Required work – Copy verbatim the material from its first line to the line that holds "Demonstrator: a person", including that line.
● ● ● ● ● ● ●
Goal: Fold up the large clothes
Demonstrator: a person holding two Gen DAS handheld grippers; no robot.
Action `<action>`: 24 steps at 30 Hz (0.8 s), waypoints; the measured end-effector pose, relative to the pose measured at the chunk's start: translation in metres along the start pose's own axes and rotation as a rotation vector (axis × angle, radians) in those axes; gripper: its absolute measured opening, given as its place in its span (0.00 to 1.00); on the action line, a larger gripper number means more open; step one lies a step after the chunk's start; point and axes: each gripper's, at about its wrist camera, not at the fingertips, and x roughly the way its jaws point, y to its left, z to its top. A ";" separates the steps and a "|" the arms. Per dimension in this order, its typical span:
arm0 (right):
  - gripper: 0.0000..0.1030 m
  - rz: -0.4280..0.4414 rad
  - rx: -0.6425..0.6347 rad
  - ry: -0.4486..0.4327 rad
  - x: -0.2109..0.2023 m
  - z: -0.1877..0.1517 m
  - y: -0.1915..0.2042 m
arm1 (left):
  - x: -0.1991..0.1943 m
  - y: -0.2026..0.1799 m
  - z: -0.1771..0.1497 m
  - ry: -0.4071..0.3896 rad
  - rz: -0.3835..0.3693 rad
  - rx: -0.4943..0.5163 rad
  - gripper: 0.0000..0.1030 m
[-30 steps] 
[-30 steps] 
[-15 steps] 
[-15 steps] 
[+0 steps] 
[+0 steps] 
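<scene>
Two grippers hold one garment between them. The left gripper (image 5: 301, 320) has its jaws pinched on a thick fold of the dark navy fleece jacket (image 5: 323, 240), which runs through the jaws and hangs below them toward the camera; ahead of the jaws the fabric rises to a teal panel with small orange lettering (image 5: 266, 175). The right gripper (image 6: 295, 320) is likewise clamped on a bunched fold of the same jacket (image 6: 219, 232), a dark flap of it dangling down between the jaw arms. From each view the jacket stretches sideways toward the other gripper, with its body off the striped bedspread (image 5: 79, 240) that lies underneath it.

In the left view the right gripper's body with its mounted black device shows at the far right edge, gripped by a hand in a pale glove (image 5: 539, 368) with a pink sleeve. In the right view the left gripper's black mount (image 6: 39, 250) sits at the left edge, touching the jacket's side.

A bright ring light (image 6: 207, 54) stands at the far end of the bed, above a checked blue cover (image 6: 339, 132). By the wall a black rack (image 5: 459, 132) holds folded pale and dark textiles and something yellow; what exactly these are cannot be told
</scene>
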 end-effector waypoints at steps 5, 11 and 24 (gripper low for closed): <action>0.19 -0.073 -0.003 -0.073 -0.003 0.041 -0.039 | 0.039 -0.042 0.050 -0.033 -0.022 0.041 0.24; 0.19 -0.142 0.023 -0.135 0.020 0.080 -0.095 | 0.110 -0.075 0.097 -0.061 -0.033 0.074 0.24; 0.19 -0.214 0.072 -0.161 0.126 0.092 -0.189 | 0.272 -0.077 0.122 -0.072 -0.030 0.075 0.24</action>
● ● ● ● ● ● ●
Task response –
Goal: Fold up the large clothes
Demonstrator: a person holding two Gen DAS handheld grippers; no robot.

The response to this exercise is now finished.